- Poster
- Directed by: R. T. Neason
- Written by: R. T. Neason
- Produced by: Ram Senthil
- Starring: Ashok; Shruti Sharma; Vadivelu;
- Cinematography: Padmesh
- Music by: Karthik Raja
- Production company: Cocktail Dream Productions
- Release date: 7 March 2007;
- Country: India
- Language: Tamil

= Muruga (film) =

Muruga is a 2007 Indian Tamil language film written and directed by R. T. Neason, starring Ashok, Shruti Sharma and Vadivelu. The story, screenplay and dialogues are by Neason, who has worked as an assistant to Udayasankar and Vincent Selva. The music is by Karthik Raja.

== Plot ==

Murugan (Ashok) falls in love with his schoolmate Amudha (Shruti Sharma), a rich girl who does not love him in return. When the news of Murugan's love reaches her family, Amudha's uncle Selvam (Riyaz Khan) tries to kill him, ultimately banishing Murugan and his mother from the village. Saddened, Murugan goes to Chennai and ends up with a job as a delivery boy. Having given up all hope of ever seeing Amutha again, he bumps into her when making a delivery at a medical college. Forgetting the past and her family's issues, the two become good friends, and this friendship develops into love. After completing her studies, Amutha returns to the village, only to discover that wedding preparations are underway as her parents had arranged for her to marry Selvam. Finally, Murugan and Amudha succeed in getting married with Amudha's father's blessings.

==Production==
The film saw the debut of Nesan as director, Padmesh as cinematographer and Ramji Senthil as producer. Chaya Singh was originally part of the cast but eventually did not feature.

== Soundtrack ==
The film's soundtrack was composed by Karthik Raja. Saraswathy Srinivas of Rediff.com wrote, "Overall, in this album Karthik Raja follows the beaten track, offering up routine stuff".

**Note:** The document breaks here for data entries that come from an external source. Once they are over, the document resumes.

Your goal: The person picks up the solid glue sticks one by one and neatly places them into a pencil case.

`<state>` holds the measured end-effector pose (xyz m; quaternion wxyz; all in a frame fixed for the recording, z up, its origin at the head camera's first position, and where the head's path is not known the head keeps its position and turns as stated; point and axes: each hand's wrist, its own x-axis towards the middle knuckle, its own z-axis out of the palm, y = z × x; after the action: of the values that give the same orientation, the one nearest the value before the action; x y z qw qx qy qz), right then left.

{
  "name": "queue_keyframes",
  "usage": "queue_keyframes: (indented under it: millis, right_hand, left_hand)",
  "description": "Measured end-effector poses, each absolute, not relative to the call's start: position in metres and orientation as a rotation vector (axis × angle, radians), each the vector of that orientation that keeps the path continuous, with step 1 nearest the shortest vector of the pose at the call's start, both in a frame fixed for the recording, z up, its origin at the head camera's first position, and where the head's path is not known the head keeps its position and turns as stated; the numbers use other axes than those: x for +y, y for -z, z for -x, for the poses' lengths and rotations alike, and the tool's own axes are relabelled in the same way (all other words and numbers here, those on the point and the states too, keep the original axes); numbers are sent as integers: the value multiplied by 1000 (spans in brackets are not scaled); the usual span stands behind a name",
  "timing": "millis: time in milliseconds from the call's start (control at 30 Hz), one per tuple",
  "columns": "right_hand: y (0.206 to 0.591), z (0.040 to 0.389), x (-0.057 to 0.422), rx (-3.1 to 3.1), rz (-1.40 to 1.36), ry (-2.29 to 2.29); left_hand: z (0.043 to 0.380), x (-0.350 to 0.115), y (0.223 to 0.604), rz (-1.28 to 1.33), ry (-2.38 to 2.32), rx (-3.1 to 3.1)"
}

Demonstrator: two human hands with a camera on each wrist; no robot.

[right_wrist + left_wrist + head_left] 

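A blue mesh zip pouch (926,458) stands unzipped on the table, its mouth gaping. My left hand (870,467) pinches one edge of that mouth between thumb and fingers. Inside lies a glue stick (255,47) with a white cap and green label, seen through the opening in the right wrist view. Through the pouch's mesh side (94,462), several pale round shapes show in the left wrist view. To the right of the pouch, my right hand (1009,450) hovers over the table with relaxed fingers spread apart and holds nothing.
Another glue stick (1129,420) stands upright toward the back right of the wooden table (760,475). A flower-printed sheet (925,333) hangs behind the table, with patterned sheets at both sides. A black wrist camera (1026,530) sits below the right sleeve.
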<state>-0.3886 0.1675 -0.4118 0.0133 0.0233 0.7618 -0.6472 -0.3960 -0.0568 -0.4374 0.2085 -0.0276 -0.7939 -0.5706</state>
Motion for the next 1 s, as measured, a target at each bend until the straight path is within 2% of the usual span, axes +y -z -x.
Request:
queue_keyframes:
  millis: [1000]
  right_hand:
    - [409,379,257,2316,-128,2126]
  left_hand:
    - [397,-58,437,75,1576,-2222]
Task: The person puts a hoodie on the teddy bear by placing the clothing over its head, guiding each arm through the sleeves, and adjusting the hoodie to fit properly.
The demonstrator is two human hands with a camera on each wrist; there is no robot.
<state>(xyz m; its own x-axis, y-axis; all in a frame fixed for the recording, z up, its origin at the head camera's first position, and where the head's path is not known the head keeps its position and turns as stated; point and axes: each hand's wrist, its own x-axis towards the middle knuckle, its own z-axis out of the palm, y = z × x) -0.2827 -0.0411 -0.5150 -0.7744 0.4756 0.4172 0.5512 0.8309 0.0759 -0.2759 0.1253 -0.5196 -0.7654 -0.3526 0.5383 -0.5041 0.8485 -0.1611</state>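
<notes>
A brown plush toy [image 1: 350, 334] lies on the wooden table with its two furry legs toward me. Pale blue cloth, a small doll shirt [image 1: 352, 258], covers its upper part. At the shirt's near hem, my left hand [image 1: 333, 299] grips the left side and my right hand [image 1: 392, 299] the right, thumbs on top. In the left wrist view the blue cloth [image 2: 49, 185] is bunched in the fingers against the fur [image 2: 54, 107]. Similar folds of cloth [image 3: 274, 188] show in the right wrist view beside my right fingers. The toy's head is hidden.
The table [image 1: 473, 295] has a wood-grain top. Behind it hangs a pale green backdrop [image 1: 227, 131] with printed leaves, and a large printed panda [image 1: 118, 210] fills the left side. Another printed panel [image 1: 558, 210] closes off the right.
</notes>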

Lyrics written by Na. Muthukumar.

1. "Kuthuna" by Shankar Mahadevan
2. "En Kathali" by Karthik
3. "Chinnanchiru Chitte" by Vineeth Srinivasan and Sangeetha Rajeshwaran
4. "Melathe Kottu" by Tippu, Sujatha and Malgudi Subha
5. "Pollatha Kirukku" by Udit Narayan and Shreya Ghosal

== Reception ==
Malini Mannath of Chennai Online wrote "The film, by first-timer Nesan (apprenticed under directors like Vincent Selva), perks up at times but falls flat at others, slipping into predictable lines." Lajjavathi of Kalki wrote that the film, which should have been powerful enough for the powerful title Muruga, missed somewhere.